According to Tetyana Zagorodnya, who invested in a different Volkonsky project, any developer who would take on one of the eight Elite Center projects stands to earn a profit without receiving any additional payments from those bilked, as many of the flats in other building projects still haven’t been sold. However, the Kyiv Mayor’s office would have to support the project, that is to say, not charge the developer for permits.
One Kyiv developer, who preferred to remain anonymous, said a building in the center of the city costs around $700 per square meter in production costs. Of this, around $200 goes to bribes for permits. If you already have the paperwork, as Volkonsky did with the Otto Schmidt site, you can start offering the public to buy in advance at a reduced price, with the understanding that the price will keep going up.
But Volkonsky apparently lacked complete paperwork for almost all of his projects, including the Otto Schmidt site, as he had changed it from an office center to an apartment block almost immediately. Nevertheless, documents obtained by the Post show that the Mayor’s office had allowed some paperwork to go forward.
“These companies (in Volkonsky’s group) existed legally,” said Zagorodnya, “receiving no small amount of documentation from the city of Kyiv.”

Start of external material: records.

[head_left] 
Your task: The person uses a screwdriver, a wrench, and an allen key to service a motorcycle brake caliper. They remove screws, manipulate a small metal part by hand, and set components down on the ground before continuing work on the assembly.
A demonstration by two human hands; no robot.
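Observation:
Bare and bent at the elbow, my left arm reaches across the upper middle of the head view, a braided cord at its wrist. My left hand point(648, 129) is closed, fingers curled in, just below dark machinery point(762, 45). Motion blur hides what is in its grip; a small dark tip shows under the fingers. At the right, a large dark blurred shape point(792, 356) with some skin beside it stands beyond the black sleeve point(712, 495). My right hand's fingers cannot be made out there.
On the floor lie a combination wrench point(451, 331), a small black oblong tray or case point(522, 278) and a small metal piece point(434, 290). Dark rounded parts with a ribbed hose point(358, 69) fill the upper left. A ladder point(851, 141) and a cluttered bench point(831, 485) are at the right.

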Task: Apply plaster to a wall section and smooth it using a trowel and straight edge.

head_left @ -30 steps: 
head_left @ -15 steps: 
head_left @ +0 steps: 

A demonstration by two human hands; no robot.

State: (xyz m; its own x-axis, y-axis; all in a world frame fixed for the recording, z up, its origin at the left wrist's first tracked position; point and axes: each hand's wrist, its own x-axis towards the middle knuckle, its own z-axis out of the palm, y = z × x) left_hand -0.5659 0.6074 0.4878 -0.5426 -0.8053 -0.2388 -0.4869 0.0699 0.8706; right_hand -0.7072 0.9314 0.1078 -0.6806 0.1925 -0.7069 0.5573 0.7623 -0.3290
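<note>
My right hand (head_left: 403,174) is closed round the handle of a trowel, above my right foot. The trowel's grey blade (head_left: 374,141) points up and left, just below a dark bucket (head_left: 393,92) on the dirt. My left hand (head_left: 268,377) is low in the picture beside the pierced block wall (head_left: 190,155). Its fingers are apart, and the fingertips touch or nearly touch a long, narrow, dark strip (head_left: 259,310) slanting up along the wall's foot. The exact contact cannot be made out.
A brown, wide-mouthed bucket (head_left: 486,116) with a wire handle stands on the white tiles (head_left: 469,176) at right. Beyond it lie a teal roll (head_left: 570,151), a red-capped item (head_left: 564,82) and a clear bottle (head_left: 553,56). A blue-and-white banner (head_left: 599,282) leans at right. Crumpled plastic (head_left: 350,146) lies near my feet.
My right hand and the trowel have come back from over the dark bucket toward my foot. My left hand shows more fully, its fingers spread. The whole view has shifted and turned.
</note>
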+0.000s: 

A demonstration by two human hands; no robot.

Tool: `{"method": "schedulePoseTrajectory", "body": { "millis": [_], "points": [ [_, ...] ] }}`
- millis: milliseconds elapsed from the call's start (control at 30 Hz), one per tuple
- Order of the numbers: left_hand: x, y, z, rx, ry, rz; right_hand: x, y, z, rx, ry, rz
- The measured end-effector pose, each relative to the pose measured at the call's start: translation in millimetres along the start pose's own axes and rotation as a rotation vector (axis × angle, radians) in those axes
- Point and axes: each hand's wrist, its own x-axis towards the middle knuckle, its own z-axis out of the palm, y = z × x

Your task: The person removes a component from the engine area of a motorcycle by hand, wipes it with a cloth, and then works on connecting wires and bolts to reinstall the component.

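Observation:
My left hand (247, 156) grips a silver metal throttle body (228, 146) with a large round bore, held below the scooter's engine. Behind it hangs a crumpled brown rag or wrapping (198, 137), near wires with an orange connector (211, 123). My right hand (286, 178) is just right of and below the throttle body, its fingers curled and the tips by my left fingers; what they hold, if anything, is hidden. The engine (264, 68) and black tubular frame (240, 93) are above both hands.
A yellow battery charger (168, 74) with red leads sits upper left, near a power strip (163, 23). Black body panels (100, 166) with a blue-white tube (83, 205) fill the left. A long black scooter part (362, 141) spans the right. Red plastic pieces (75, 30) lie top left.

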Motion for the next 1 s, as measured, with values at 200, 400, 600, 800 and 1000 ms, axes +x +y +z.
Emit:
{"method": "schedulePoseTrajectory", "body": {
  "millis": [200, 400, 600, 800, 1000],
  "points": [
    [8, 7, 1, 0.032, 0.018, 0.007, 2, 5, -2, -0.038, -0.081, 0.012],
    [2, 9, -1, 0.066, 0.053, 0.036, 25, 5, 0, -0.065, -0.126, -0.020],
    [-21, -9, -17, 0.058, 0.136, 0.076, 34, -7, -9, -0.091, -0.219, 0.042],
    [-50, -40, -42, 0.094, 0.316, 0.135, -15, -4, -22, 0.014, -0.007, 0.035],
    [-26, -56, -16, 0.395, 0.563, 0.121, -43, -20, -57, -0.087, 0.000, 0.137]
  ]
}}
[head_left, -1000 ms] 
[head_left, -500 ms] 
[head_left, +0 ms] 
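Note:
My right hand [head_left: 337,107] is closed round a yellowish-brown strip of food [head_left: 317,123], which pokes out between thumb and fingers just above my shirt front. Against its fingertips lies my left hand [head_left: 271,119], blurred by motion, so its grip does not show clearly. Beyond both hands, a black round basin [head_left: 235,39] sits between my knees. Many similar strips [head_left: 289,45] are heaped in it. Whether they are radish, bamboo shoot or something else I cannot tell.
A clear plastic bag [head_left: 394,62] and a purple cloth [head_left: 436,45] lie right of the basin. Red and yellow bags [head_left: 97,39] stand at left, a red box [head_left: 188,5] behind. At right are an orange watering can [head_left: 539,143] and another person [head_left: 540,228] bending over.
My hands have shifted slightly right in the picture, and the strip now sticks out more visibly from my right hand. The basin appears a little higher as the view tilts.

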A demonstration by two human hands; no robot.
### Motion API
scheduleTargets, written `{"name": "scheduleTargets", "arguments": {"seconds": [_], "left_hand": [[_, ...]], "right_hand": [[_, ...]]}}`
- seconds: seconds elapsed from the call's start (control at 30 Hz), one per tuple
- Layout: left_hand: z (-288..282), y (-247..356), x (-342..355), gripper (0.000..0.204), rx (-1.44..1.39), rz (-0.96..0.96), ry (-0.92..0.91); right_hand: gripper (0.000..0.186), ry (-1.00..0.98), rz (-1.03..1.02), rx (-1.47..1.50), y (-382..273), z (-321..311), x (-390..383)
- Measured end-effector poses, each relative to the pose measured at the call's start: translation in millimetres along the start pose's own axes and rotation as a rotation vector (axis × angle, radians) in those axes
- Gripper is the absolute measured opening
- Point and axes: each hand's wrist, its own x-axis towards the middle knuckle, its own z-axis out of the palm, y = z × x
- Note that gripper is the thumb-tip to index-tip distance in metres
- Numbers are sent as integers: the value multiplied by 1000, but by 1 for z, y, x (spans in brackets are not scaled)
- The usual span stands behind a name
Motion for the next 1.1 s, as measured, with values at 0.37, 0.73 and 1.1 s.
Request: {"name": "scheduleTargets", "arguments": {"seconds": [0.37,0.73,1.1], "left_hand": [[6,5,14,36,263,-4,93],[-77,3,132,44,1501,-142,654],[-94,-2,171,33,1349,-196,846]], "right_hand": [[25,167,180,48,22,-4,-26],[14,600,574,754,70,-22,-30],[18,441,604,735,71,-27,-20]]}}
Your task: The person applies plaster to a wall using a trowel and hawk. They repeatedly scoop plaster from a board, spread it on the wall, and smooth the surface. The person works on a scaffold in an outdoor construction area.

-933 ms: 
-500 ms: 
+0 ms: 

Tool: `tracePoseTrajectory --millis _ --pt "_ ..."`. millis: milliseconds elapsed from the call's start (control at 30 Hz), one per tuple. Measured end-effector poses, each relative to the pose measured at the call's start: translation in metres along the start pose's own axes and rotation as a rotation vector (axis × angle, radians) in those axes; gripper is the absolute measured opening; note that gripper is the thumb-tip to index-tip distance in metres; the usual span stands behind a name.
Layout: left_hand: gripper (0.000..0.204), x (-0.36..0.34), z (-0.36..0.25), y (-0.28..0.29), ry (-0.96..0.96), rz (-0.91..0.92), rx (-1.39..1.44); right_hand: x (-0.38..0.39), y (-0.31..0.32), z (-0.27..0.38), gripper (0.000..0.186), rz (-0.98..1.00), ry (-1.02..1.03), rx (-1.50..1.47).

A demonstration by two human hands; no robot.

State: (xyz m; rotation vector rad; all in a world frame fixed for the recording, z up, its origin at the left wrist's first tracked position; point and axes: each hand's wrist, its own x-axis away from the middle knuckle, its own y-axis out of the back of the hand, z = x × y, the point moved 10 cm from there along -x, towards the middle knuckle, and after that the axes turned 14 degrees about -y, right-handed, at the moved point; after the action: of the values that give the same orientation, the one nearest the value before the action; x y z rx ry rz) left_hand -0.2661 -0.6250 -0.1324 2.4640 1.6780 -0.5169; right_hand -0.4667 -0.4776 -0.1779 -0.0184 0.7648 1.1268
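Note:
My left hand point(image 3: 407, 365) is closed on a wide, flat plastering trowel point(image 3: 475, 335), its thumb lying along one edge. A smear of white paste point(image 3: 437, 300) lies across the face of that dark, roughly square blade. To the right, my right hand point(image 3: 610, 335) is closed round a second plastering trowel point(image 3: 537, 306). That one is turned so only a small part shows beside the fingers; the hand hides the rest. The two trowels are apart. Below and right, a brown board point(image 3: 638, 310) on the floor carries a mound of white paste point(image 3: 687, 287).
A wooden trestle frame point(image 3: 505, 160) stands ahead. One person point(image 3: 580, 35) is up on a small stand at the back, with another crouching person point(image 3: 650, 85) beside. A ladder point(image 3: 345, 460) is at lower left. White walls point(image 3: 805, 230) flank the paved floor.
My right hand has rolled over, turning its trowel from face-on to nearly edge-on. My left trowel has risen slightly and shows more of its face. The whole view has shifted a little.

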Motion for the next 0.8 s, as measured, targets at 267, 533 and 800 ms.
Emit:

Banks like Aval and Prominvestbank, two of the country’s largest banks, were forthcoming with consumer credits and mortgage loans. On average, investors sunk around $70,000 into each apt. About 70 percent was paid in cash, committee members reported. Volkonsky and his associates then funneled the money through various bank accounts.
At least one of these associates, one A.V. Terentyev, listed on documents as an accountant at one company and the director of another, has been detained by police, who reported that a warrant has since been filed with Interpol for the arrest of Volkonsky and Shestak.
Kyiv Mayor Oleksandr Omelchenko has come across less sympathetic to the fate of defrauded buyers. Ukrainian media quoted the mayor as blaming investors for being too trusting. However, the Committee Of Investors counts top police officials and prosecutors among those who signed deals with Elite Center.
People like Stoyko and Zagorodnya are working together to make sure their claims count for no less. They believe that the Mayor’s office and even some law-enforcement agencies may be implicated.
Tetyana Zagorodnya, for example, said she received a letter from the Interior Ministry’s economic crimes department last month stating that they had found nothing wrong with the Elite Center’s operations.
In fact, it was only Jan. 14 – just two weeks before Volkonsky and Shestak left town – that a law was passed making it illegal for construction companies to raise their own financing for building projects. Another law passed in 2005 stipulates that construction funds must henceforth obtain licenses.
“They should have signed that law (of Jan. 14) a year ago, and the mayor’s office had every opportunity to help this along,” said Oles Dovhiy, a spokesperson for Parliament deputy Leonid Chernovetsky, a foe of Kyiv mayor Omelchenko.
“The law prevents the mayor’s office from handing out plots of land by hand to an inner circle of people who have no intentions to build houses, but simply sell the permits to investors in shady deals,” he added. “I know one man with a wife and four kids who sold his flat to buy another place for cheaper, and now he can just torment himself for putting his family in such a predicament,” said Andriy Farada, who himself invested $40,000 into an Elite Center project back in 2004.